#### [Input data]
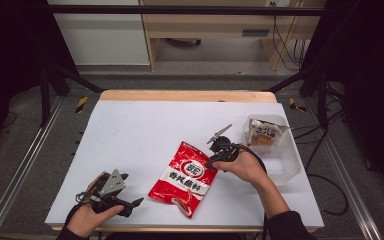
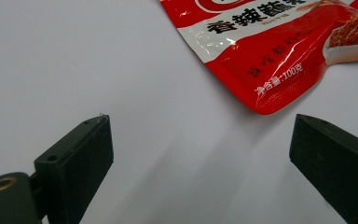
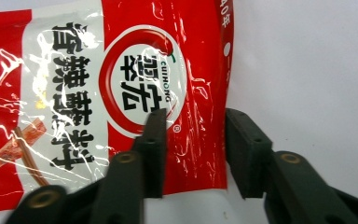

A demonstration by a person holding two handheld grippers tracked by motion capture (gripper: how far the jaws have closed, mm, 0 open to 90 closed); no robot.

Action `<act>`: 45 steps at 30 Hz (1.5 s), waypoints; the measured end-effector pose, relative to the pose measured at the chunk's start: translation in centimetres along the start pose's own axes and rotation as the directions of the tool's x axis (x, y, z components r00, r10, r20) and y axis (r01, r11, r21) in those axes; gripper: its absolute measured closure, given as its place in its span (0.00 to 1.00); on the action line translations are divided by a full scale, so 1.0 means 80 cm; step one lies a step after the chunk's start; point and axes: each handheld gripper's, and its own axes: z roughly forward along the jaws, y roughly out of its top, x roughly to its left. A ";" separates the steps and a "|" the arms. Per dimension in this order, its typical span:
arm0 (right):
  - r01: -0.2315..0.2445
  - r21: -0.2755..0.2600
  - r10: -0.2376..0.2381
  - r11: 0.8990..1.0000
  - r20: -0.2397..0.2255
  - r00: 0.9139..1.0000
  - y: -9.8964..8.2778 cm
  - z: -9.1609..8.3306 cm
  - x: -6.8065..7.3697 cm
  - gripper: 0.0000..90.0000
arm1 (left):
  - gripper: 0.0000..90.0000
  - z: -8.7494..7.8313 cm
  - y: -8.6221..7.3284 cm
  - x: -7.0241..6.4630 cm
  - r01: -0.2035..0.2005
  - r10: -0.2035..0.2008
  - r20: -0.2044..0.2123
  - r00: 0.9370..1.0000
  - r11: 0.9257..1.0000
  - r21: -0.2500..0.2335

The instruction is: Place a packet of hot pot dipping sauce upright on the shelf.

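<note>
A red and white snack packet (image 1: 182,179) lies flat on the white table (image 1: 130,130), near the front centre. My right gripper (image 1: 211,163) comes in from the packet's upper right edge. In the right gripper view (image 3: 193,116) one jaw rests over the packet (image 3: 74,93) and the other stands just off its edge on the table. A narrow strip of the packet lies flat between them, with no pad visibly pressing it. My left gripper (image 1: 132,190) sits at the front left, open and empty. In the left gripper view (image 2: 200,135) the packet's corner (image 2: 270,51) lies ahead of the wide jaws.
A clear plastic bin (image 1: 285,160) stands at the table's right edge with a white and orange packet (image 1: 265,134) inside. Black frame poles and cables surround the table. The table's front edge runs just under both hands.
</note>
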 end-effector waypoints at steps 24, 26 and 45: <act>0.032 -0.077 -0.025 0.996 0.093 0.995 0.003 -0.020 0.013 1.00 | 0.07 -0.005 0.001 0.006 0.007 -0.007 -0.012 1.000 1.000 -0.011; 0.040 -0.101 -0.031 0.994 0.085 0.996 0.004 -0.027 0.016 1.00 | 0.07 -0.006 0.003 0.007 0.004 -0.005 -0.016 1.000 1.000 -0.013; 0.107 -0.147 -0.098 0.983 0.065 0.993 0.016 -0.049 0.042 1.00 | 0.07 -0.009 0.006 0.007 -0.008 0.007 -0.027 1.000 1.000 -0.013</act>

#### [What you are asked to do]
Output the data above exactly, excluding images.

#### [Answer space]
A demonstration by a person holding two handheld grippers tracked by motion capture (gripper: how far the jaws have closed, mm, 0 open to 90 closed); no robot.

Action `<act>`: 45 steps at 30 Hz (1.5 s), waypoints; the measured end-effector pose, relative to the pose measured at the chunk's start: translation in centimetres along the start pose's own axes and rotation as the directions of the tool's x axis (x, y, z components r00, r10, r20) and y axis (r01, r11, r21) in those axes; gripper: its absolute measured closure, given as its place in its span (0.00 to 1.00); on the action line translations are divided by a full scale, so 1.0 means 80 cm; step one lies a step after the chunk's start; point and axes: each handheld gripper's, and its own axes: z roughly forward along the jaws, y roughly out of its top, x roughly to its left. A ";" separates the steps and a "|" the arms. Per dimension in this order, its typical span:
arm0 (right):
  - r01: -0.2315..0.2445
  - r21: -0.2755..0.2600
  - r10: -0.2376..0.2381
  - r11: 0.8990..1.0000
  - r20: -0.2397..0.2255
  - r00: 0.9139..1.0000
  - y: -9.8964..8.2778 cm
  - z: -9.1609..8.3306 cm
  - x: -6.8065..7.3697 cm
  - gripper: 0.0000..90.0000
arm1 (left):
  - gripper: 0.0000..90.0000
  - z: -8.7494..7.8313 cm
  - y: -8.6221..7.3284 cm
  - x: -7.0241..6.4630 cm
  - r01: -0.2035..0.2005
  - r10: -0.2035..0.2008
  - r20: -0.2044..0.2123
  - r00: 0.9370..1.0000
  - r11: 0.9257..1.0000
  - r21: -0.2500..0.2335

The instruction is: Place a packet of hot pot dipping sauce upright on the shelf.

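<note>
A red and white snack packet (image 1: 182,179) lies flat on the white table (image 1: 130,130), near the front centre. My right gripper (image 1: 211,163) comes in from the packet's upper right edge. In the right gripper view (image 3: 193,116) one jaw rests over the packet (image 3: 74,93) and the other stands just off its edge on the table. A narrow strip of the packet lies flat between them, with no pad visibly pressing it. My left gripper (image 1: 132,190) sits at the front left, open and empty. In the left gripper view (image 2: 200,135) the packet's corner (image 2: 270,51) lies ahead of the wide jaws.
A clear plastic bin (image 1: 285,160) stands at the table's right edge with a white and orange packet (image 1: 265,134) inside. Black frame poles and cables surround the table. The table's front edge runs just under both hands.
</note>
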 end-effector waypoints at steps 24, 26 and 45: <act>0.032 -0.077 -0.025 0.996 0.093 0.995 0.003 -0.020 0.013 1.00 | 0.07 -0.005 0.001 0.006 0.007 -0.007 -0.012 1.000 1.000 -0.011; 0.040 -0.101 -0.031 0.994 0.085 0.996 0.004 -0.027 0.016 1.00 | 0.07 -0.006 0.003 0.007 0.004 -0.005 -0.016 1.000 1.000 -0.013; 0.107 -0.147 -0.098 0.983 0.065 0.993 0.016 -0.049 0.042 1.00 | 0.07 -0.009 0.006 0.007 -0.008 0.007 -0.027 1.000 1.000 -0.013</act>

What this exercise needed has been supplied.